Page:Sand - Theatre complet 3.djvu/190

Cette page n’a pas encore été corrigée

FLAMINIO, tressaillant et fronçant le sourcil.

Ah ! duc, Je vous en prie !

LE DUC.

Bah ! bah ! je dis les choses comme elles sont, moi ! Si la vertu succombe…

FLAMINIO.

Une vertu comme la sienne ne succombe pas, quand elle est gardée par un respect comme le mien !

LE DUC.

Alors, je dis que, si le respect succombe, l’amour pourra bien s’épuiser sans qu’on songe au mariage, et, alors, tu auras sacrifié un bel avenir d’artiste… (Flaminio fait un geste d’impatience.) Ah ! dame, écoute donc, il y a un peu de ma faute, et j’ai le droit.

GÉRARD.

Le duc parle sans ménagement, mais je crois qu’il faut pourtant ne pas reculer devant l’alternative… Je ne pense pas, moi, que vous ayez l’ambition qu’on vous suggère…

LE DUC.

Et pourquoi donc pas, s’il vous plaît ? Vous vous piquez de connaître le monde, mon cher comte, parce que vous y avez toujours vécu.

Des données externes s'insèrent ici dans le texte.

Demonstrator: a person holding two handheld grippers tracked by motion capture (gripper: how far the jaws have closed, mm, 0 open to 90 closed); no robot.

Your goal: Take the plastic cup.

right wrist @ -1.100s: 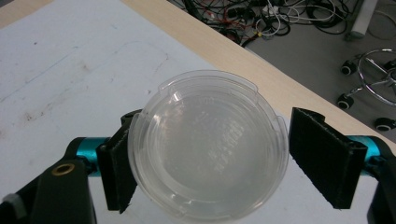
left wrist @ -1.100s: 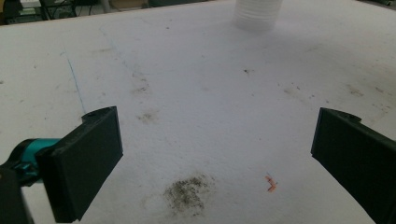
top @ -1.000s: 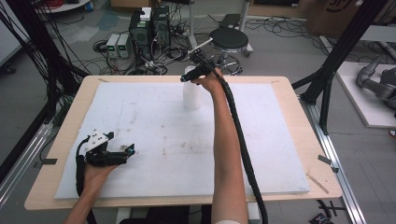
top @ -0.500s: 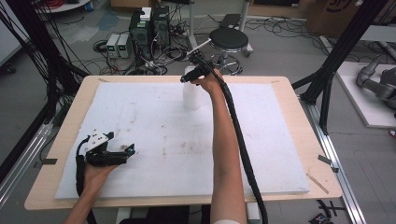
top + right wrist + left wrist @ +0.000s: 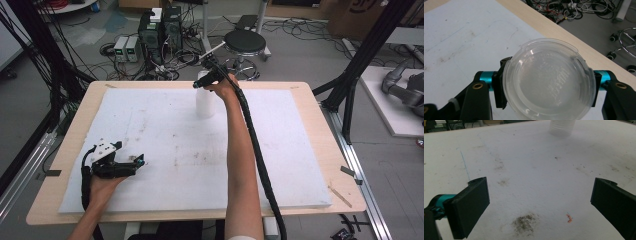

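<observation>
A clear plastic container (image 5: pixel 205 102) stands upright on the white foam board (image 5: pixel 165 135) near the far edge of the table. From above, its round clear lid (image 5: pixel 547 80) shows between the jaws of my right gripper (image 5: pixel 547 86). Both jaws press against the lid's rim, left and right. In the high view my right gripper (image 5: pixel 200 83) sits at the container's top, arm stretched forward. My left gripper (image 5: pixel 140 163) rests at the board's near left, open, nothing between its jaws. The left gripper (image 5: pixel 539 202) view shows the container (image 5: pixel 562 127) far ahead.
The foam board covers most of a wooden table (image 5: pixel 320 130). A dark smudge (image 5: pixel 525 223) and a small orange scrap (image 5: pixel 569 218) lie just before the left jaws. Beyond the far edge stand a stool (image 5: pixel 244 44), computer boxes (image 5: pixel 160 30) and loose cables.
</observation>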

Moi qui suis resté si longtemps à la porte, je vous réponds qu’on le voit mieux du dehors qu’au dedans, et je vous dis que le monde est plus fou et meilleure personne que vous ne pensez. Il est facile, curieux, commère, amoureux de nouveautés, et il met ce qui l’étonne ou l’amuse bien au-dessus de ses vieux préjugés de naissance et de fortune. Bah ! bah ! Allons donc ! il n’y a plus, dans les salons de Paris, que des gens égaux devant l’habit noir, qui se recherchent… et qui dînent les uns chez les autres, pour peu qu’ils y trouvent leur intérêt ou leur plaisir. Il n’y a donc plus de mariages d’amour qui scandalisent ; bien au contraire, on les aime, et, pour une douzaine de vieux bonnets qui en glosent, il y a dix milles têtes blondes ou brunes qui rêvent d’un mari jeune, beau et bon, à la place de celui qu’elles ont, ou qu’elles risquent d’avoir.